### Aim of the task
The whole listing needs to be restated word for word.

### Provided material
+++

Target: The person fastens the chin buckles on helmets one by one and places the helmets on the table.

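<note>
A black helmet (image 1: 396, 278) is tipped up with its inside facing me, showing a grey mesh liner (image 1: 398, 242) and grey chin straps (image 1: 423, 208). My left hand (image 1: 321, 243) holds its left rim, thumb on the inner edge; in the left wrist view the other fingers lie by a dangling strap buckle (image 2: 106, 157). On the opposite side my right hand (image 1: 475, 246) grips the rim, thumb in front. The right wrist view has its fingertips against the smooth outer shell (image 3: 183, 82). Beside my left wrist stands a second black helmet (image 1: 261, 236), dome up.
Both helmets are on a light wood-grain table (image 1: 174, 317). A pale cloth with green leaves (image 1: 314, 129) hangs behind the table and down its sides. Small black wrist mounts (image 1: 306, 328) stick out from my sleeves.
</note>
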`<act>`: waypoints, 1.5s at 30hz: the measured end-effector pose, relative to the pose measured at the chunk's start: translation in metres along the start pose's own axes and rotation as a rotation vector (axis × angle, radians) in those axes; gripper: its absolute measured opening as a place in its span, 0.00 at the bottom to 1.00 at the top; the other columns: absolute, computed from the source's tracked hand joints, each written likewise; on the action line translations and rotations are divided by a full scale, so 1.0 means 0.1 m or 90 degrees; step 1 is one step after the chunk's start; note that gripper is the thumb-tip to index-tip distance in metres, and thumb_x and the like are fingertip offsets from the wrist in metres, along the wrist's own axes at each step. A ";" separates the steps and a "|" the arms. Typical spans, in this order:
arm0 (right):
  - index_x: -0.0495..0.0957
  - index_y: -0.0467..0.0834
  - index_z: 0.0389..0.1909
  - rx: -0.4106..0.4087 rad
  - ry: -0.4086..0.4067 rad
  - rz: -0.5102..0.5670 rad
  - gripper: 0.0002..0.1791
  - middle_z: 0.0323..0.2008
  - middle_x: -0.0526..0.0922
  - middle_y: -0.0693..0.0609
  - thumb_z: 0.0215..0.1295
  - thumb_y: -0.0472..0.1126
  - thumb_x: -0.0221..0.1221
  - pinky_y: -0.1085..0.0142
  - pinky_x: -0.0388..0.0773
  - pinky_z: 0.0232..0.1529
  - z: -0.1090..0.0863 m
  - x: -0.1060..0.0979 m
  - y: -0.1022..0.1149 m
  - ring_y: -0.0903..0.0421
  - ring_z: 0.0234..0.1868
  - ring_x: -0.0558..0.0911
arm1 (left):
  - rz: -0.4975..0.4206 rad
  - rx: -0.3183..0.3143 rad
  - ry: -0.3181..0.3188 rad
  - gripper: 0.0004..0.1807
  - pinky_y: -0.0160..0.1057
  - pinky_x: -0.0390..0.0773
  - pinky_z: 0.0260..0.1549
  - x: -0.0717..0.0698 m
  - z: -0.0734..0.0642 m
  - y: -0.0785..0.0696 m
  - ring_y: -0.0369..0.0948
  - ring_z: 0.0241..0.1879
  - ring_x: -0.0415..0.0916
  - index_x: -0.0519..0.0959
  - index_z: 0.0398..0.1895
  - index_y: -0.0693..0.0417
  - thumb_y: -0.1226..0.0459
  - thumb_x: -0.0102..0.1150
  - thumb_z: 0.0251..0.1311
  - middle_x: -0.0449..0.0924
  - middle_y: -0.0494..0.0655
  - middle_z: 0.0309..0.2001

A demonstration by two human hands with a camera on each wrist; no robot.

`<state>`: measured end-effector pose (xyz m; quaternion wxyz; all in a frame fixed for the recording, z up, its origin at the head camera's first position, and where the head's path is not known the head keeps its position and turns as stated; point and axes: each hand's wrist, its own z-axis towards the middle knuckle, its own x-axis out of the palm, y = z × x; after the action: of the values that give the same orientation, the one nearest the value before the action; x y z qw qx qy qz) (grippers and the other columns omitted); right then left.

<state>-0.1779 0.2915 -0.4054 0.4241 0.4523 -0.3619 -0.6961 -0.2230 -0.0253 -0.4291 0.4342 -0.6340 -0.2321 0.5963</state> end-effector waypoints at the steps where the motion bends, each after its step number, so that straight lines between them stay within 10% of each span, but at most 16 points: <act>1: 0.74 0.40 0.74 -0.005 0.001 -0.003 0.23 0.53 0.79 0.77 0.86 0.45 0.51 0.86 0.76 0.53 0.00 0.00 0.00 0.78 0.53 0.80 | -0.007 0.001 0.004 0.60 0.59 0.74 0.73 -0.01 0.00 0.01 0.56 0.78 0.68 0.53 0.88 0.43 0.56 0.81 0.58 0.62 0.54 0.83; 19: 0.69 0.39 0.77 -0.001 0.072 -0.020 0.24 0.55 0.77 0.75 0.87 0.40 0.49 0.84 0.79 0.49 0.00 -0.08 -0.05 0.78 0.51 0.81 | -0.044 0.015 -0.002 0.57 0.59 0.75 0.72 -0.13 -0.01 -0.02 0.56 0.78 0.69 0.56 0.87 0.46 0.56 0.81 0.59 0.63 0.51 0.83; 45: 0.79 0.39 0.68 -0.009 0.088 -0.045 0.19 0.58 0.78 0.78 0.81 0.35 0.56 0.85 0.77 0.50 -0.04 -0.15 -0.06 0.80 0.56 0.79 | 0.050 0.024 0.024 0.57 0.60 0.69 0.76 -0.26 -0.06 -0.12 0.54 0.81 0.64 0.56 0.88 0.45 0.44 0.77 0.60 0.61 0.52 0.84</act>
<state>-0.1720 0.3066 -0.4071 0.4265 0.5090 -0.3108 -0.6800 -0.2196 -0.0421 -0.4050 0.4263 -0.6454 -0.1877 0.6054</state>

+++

### Result of the task
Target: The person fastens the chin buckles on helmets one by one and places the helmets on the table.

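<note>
A black helmet (image 1: 396, 278) is tipped up with its inside facing me, showing a grey mesh liner (image 1: 398, 242) and grey chin straps (image 1: 423, 208). My left hand (image 1: 321, 243) holds its left rim, thumb on the inner edge; in the left wrist view the other fingers lie by a dangling strap buckle (image 2: 106, 157). On the opposite side my right hand (image 1: 475, 246) grips the rim, thumb in front. The right wrist view has its fingertips against the smooth outer shell (image 3: 183, 82). Beside my left wrist stands a second black helmet (image 1: 261, 236), dome up.
Both helmets are on a light wood-grain table (image 1: 174, 317). A pale cloth with green leaves (image 1: 314, 129) hangs behind the table and down its sides. Small black wrist mounts (image 1: 306, 328) stick out from my sleeves.
</note>
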`<act>`: waypoints, 1.5s at 30hz: the measured end-effector pose, relative to the pose measured at the chunk's start: translation in metres along the start pose's own axes and rotation as a rotation vector (axis × angle, radians) in those axes; gripper: its absolute measured opening as a place in its span, 0.00 at the bottom to 1.00 at the top; the other columns: absolute, computed from the source's tracked hand joints, each written likewise; on the action line translations and rotations are divided by a full scale, so 1.0 means 0.1 m or 90 degrees; step 1 is one step after the chunk's start; note that gripper is the thumb-tip to index-tip distance in metres, and thumb_x and the like are fingertip offsets from the wrist in metres, along the wrist's own axes at each step. A ";" separates the steps and a "|" the arms. Typical spans, in this order:
arm0 (right):
  - index_x: -0.0495..0.0957
  - index_y: -0.0467..0.0834
  - index_z: 0.0389..0.1909
  - rx: -0.4106..0.4087 rad
  - ry: -0.4086..0.4067 rad
  - rz: -0.5102..0.5670 rad
  - gripper: 0.0002..0.1791
  - middle_z: 0.0323..0.2008
  - middle_x: -0.0526..0.0922
  - middle_y: -0.0693..0.0609
  - thumb_z: 0.0215..0.1295
  - thumb_y: -0.0472..0.1126
  - thumb_x: -0.0221..0.1221
  - pinky_y: -0.1085..0.0142
  - pinky_x: -0.0388..0.0773
  - pinky_z: 0.0232..0.1529
  - z: -0.1090..0.0863 m
  - x: -0.1060..0.0979 m
  - y: -0.1022..0.1149 m
  - ring_y: -0.0903..0.0421
  - ring_z: 0.0234..0.1868
  - ring_x: -0.0558..0.0911
arm1 (left):
  - rz: -0.4975..0.4206 rad
  - rx: -0.3183..0.3143 rad
  - ry: -0.3181..0.3188 rad
  - gripper: 0.0004..0.1807
  - pinky_y: -0.0160..0.1057
  - pinky_x: -0.0390..0.0773
  - pinky_z: 0.0260..0.1549
  - x: -0.0717..0.0698 m
  - z: -0.0734..0.0642 m
  - y: -0.0785..0.0696 m
  - ring_y: -0.0369..0.0948
  - ring_z: 0.0241..0.1879
  - ring_x: -0.0415..0.0916
  - index_x: -0.0519..0.0959
  - index_z: 0.0398..0.1895
  - index_y: -0.0693..0.0417
  - thumb_y: -0.1226..0.0459
  - thumb_x: -0.0102..0.1150
  - thumb_z: 0.0251..0.1311
  - middle_x: -0.0449..0.0924
  - middle_y: -0.0494..0.0655
  - middle_z: 0.0309..0.2001

A demonstration by two human hands with a camera on each wrist; no robot.

`<state>`: measured end-effector pose (xyz m; quaternion wxyz; all in a frame fixed for the recording, z up, its origin at the head camera's first position, and where the head's path is not known the head keeps its position and turns as stated; point and axes: each hand's wrist, its own z-axis towards the middle knuckle, its own x-axis out of the palm, y = z × x; after the action: of the values that give the same orientation, the one nearest the value before the action; x y z qw qx qy qz) (grippers and the other columns omitted); right then left.

<state>-0.1779 0.2915 -0.4054 0.4241 0.4523 -0.3619 -0.6961 -0.2230 -0.0253 -0.4291 0.4342 -0.6340 -0.2321 0.5963</state> end-effector waypoints at the steps where the motion bends, each after its step number, so that straight lines between them stay within 10% of each span, but at most 16 points: <act>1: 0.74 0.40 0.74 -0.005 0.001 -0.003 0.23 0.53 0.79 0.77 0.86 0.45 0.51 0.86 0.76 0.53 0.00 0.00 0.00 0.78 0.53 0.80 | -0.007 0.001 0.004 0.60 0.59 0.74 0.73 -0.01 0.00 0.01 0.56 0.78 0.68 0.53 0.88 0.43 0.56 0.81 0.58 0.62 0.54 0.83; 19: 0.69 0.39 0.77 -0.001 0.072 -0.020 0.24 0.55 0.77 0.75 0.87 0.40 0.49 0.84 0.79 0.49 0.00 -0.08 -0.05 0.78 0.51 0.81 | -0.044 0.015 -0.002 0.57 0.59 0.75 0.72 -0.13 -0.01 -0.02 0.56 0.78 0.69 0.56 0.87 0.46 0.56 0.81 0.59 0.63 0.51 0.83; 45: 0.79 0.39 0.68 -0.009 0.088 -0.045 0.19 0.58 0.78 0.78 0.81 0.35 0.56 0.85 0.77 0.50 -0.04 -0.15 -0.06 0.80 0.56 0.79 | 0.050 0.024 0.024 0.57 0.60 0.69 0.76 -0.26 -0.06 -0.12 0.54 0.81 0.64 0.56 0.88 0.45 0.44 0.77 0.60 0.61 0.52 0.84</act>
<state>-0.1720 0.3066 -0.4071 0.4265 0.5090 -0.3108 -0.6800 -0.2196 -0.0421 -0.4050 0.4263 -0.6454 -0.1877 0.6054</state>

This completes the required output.